▶ **YOUR ASSIGNMENT**: Without any pictures, print the lines below from the one that has "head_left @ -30" through the one that has "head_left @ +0", exactly and nothing else.

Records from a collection
= Beginning of Section =

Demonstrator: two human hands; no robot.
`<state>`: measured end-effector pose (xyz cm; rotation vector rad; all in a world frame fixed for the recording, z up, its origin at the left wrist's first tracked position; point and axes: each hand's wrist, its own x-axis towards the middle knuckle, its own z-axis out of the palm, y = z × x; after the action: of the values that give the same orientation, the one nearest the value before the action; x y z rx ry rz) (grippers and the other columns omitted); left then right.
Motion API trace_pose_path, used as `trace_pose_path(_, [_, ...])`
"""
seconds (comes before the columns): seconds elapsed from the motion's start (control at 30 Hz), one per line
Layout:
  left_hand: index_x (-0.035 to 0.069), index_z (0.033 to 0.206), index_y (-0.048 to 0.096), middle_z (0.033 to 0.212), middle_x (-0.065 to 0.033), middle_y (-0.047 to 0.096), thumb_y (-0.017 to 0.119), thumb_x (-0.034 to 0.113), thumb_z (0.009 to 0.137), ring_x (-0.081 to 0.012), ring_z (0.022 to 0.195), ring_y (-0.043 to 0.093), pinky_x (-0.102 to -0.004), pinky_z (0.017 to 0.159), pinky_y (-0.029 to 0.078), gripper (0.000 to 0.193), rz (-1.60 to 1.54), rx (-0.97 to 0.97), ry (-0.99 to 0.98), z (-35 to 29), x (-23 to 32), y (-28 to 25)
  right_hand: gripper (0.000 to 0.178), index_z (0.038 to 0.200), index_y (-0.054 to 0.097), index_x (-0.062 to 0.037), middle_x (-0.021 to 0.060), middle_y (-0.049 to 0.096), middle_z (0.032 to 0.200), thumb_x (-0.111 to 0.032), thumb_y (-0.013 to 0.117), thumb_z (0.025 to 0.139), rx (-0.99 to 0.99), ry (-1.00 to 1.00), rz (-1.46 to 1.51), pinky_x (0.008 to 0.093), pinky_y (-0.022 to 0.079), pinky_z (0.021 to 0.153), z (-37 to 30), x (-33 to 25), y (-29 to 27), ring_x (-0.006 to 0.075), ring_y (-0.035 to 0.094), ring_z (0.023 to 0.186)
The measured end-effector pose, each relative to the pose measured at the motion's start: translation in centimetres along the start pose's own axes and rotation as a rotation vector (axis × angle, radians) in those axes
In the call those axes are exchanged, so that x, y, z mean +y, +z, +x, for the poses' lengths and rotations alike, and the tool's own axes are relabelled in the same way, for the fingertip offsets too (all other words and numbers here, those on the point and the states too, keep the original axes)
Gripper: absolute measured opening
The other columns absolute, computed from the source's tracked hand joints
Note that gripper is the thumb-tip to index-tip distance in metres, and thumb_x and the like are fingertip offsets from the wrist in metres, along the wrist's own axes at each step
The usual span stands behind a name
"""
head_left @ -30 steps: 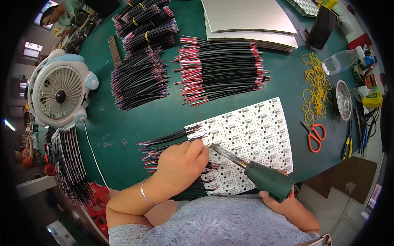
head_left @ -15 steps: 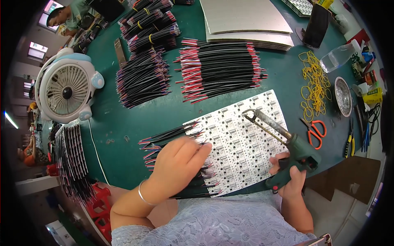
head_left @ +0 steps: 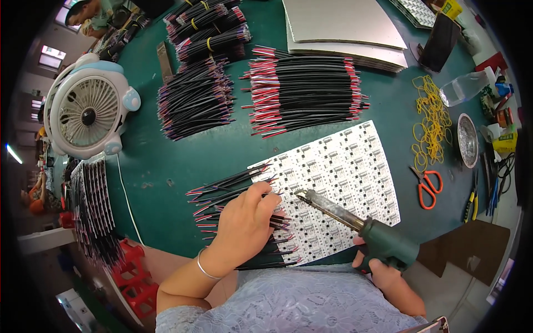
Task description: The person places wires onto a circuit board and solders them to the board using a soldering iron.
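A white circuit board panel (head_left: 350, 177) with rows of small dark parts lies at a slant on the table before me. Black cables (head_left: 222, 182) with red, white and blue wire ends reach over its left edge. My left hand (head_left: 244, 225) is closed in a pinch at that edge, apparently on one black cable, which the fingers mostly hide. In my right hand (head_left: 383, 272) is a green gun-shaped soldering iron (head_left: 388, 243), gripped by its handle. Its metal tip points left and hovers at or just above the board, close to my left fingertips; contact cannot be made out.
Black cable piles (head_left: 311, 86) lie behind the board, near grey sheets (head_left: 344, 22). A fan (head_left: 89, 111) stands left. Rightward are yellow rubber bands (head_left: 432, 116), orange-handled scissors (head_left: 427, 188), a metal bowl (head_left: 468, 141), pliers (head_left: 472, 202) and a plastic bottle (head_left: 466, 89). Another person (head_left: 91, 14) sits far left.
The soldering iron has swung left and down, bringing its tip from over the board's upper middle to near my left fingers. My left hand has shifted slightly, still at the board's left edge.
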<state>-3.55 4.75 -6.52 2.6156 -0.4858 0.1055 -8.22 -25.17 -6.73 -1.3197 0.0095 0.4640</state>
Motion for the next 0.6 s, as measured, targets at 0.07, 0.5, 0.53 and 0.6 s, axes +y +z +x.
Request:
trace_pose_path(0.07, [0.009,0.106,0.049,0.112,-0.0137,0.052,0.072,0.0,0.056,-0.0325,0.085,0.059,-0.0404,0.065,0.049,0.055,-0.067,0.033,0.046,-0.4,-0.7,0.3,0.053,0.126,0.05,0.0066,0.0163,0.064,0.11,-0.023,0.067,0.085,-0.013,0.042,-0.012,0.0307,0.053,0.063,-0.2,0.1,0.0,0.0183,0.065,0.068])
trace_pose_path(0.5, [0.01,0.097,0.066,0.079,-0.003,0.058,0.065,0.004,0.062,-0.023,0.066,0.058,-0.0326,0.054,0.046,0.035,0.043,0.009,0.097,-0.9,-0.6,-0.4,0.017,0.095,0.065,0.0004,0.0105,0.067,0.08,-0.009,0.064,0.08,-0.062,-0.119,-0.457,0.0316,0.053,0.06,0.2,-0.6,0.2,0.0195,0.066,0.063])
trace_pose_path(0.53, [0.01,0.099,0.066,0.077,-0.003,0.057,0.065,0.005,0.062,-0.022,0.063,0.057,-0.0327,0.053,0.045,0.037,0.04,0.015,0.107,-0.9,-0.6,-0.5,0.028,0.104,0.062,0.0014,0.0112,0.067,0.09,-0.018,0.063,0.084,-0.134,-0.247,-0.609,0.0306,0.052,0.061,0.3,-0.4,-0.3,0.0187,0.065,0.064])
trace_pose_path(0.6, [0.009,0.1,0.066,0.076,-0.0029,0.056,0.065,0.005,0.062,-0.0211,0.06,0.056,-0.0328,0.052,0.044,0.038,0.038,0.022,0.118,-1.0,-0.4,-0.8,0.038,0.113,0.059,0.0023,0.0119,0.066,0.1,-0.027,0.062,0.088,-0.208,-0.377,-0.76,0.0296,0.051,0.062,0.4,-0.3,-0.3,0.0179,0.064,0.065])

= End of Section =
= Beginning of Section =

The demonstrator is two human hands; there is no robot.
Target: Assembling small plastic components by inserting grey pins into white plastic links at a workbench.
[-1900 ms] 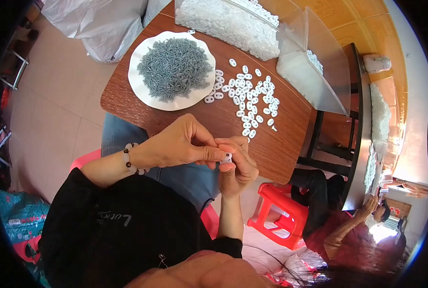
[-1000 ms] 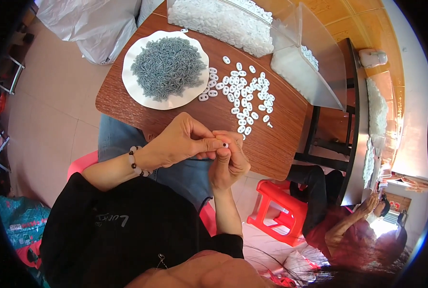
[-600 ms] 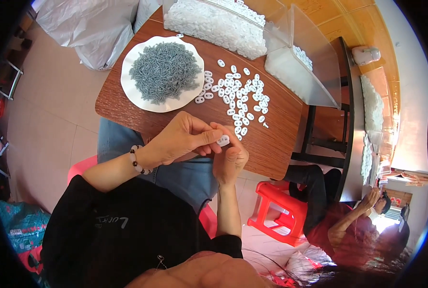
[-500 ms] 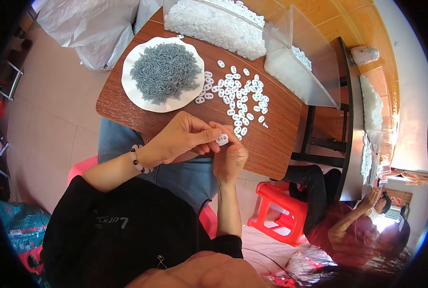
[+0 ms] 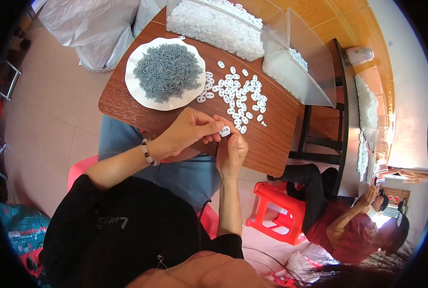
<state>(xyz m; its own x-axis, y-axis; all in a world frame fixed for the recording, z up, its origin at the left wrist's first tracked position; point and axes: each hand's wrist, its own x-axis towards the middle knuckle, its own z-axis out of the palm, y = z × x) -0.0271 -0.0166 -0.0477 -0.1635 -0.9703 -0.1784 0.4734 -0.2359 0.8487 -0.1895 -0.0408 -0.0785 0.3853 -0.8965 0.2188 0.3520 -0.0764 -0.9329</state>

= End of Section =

▶ **YOUR RESPONSE**:
head_left @ -30 steps: 
head_left @ -15 steps: 
head_left @ +0 steps: 

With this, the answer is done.